- **Task directions**: Give again, word for word, each line below starting at the one that contains "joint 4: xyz" and ending at the one that contains "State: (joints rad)".

- Opening Delimiter -

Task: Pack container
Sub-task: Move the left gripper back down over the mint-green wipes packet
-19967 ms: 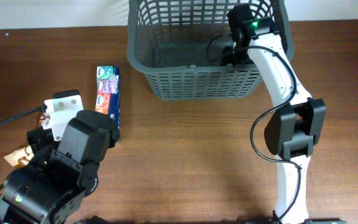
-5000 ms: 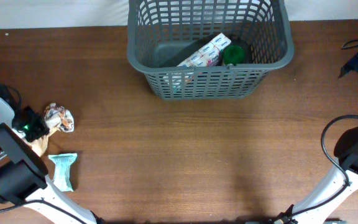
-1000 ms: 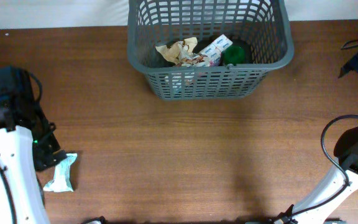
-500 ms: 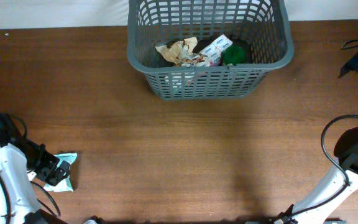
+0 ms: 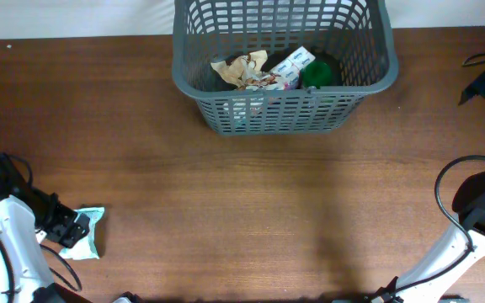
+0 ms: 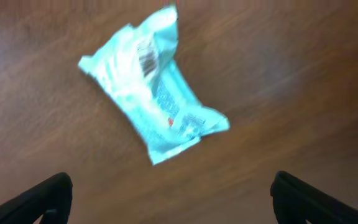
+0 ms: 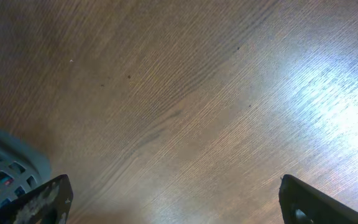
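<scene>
My left gripper (image 6: 169, 199) hangs with jaws spread wide and empty just above the teal packet (image 6: 154, 102), which lies flat on the table (image 6: 303, 74), well apart from the container (image 5: 285, 118) at the far edge. My right gripper (image 7: 176, 202) is also spread open, holding nothing, over bare wood. The container already holds a crumpled wrapper (image 5: 241, 69), a printed carton (image 5: 291, 67) and a green-lidded jar (image 5: 317, 74), so I judge the packing nearly done, this packet being the only loose item I see.
</scene>
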You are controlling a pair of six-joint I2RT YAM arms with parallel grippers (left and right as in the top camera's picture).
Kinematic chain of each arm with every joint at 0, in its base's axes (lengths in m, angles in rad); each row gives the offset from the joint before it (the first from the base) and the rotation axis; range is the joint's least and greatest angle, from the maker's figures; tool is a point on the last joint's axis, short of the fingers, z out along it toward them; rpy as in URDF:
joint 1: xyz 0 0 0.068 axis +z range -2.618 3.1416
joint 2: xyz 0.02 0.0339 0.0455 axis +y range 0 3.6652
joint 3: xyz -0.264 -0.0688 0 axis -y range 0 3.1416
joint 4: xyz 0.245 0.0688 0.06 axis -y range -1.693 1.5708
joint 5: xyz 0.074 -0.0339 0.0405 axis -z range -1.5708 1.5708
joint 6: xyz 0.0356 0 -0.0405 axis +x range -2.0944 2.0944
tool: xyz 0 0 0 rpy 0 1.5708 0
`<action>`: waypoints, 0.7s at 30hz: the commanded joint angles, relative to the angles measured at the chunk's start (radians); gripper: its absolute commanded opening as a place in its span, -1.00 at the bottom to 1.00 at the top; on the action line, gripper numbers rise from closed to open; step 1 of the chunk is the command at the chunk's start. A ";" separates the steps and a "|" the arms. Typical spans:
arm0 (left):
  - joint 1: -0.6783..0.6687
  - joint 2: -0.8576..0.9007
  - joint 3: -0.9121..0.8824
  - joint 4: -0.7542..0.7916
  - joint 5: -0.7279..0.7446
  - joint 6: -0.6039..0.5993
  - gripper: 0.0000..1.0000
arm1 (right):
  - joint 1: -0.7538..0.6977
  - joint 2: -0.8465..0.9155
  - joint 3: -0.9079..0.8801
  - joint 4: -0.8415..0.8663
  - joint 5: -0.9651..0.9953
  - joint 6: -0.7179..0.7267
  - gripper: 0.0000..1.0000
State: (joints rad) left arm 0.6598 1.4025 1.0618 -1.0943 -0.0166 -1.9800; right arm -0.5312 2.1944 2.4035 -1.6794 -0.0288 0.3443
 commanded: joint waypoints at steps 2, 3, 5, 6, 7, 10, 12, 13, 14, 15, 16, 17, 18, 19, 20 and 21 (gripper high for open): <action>0.004 -0.010 -0.005 0.005 -0.113 -0.010 0.96 | 0.000 -0.013 -0.005 0.000 -0.009 0.011 0.98; 0.004 -0.010 -0.005 0.006 -0.116 -0.010 0.99 | 0.000 -0.013 -0.005 0.000 -0.009 0.011 0.97; 0.004 -0.010 -0.009 0.013 -0.123 -0.010 0.99 | 0.000 -0.013 -0.005 0.000 -0.009 0.011 0.98; 0.004 -0.010 -0.014 0.023 -0.121 -0.010 0.99 | 0.000 -0.013 -0.005 0.000 -0.009 0.011 0.98; 0.004 -0.010 -0.021 0.035 -0.118 -0.010 0.99 | 0.000 -0.013 -0.005 0.000 -0.009 0.011 0.98; 0.004 -0.010 -0.052 0.075 -0.109 -0.010 0.98 | 0.000 -0.013 -0.005 0.000 -0.009 0.011 0.98; 0.004 -0.010 -0.082 0.113 -0.108 -0.010 0.99 | 0.000 -0.013 -0.005 0.000 -0.009 0.011 0.98; 0.004 -0.010 -0.097 0.134 -0.108 -0.010 0.98 | 0.000 -0.013 -0.005 0.000 -0.009 0.011 0.98; 0.004 -0.010 -0.116 0.164 -0.108 -0.010 0.99 | 0.000 -0.013 -0.005 0.000 -0.009 0.011 0.98; 0.004 -0.010 -0.130 0.184 -0.107 -0.010 0.99 | 0.000 -0.013 -0.005 0.000 -0.009 0.011 0.98; 0.004 -0.010 -0.146 0.205 -0.108 -0.010 0.99 | 0.000 -0.013 -0.005 0.000 -0.009 0.011 0.98; 0.004 -0.010 -0.160 0.224 -0.108 -0.010 1.00 | 0.000 -0.013 -0.005 0.000 -0.009 0.011 0.97; 0.004 -0.010 -0.171 0.237 -0.107 -0.010 1.00 | 0.000 -0.013 -0.005 0.000 -0.009 0.011 0.98; 0.004 -0.010 -0.182 0.253 -0.106 -0.010 1.00 | 0.000 -0.013 -0.005 0.000 -0.009 0.011 0.98; 0.004 -0.010 -0.190 0.261 -0.104 -0.010 1.00 | 0.000 -0.013 -0.005 0.000 -0.009 0.011 0.98; 0.004 -0.010 -0.198 0.266 -0.103 -0.010 1.00 | 0.000 -0.013 -0.005 0.000 -0.009 0.011 0.98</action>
State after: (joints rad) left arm 0.6598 1.4025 0.8902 -0.8394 -0.1093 -1.9804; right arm -0.5312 2.1944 2.4035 -1.6794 -0.0288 0.3447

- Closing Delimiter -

- **Result of the exercise**:
joint 4: xyz 0.245 0.0688 0.06 axis -y range -1.693 1.5708
joint 5: xyz 0.074 -0.0339 0.0405 axis -z range -1.5708 1.5708
joint 6: xyz 0.0356 0 -0.0405 axis +x range -2.0944 2.0944
tool: xyz 0 0 0 rpy 0 1.5708 0
`<action>`: waypoints, 0.7s at 30hz: the commanded joint angles, relative to the angles measured at the chunk's start (radians); gripper: its absolute commanded opening as a place in its span, -1.00 at the bottom to 1.00 at the top; on the action line, gripper numbers rise from closed to open; step 1 of the chunk is the command at the chunk's start. A ";" separates the steps and a "|" the arms. Typical spans:
arm0 (left):
  - joint 1: -0.6783..0.6687
  - joint 2: -0.8576..0.9007
  - joint 3: -0.9121..0.8824
  - joint 4: -0.7542..0.7916
  - joint 5: -0.7279..0.7446
  - joint 6: -0.6039..0.5993
  - gripper: 0.0000..1.0000
arm1 (right):
  - joint 1: -0.7538..0.6977
  - joint 2: -0.8465..0.9155
  - joint 3: -0.9079..0.8801
  - joint 4: -0.8415..0.8663
  - joint 5: -0.9651..0.9953
  - joint 6: -0.7179..0.7267
  - gripper: 0.0000..1.0000
State: (joints rad) left arm 0.6598 1.4025 1.0618 -1.0943 -0.0166 -1.9800; right arm -0.5312 2.1944 2.4035 -1.6794 -0.0288 0.3443

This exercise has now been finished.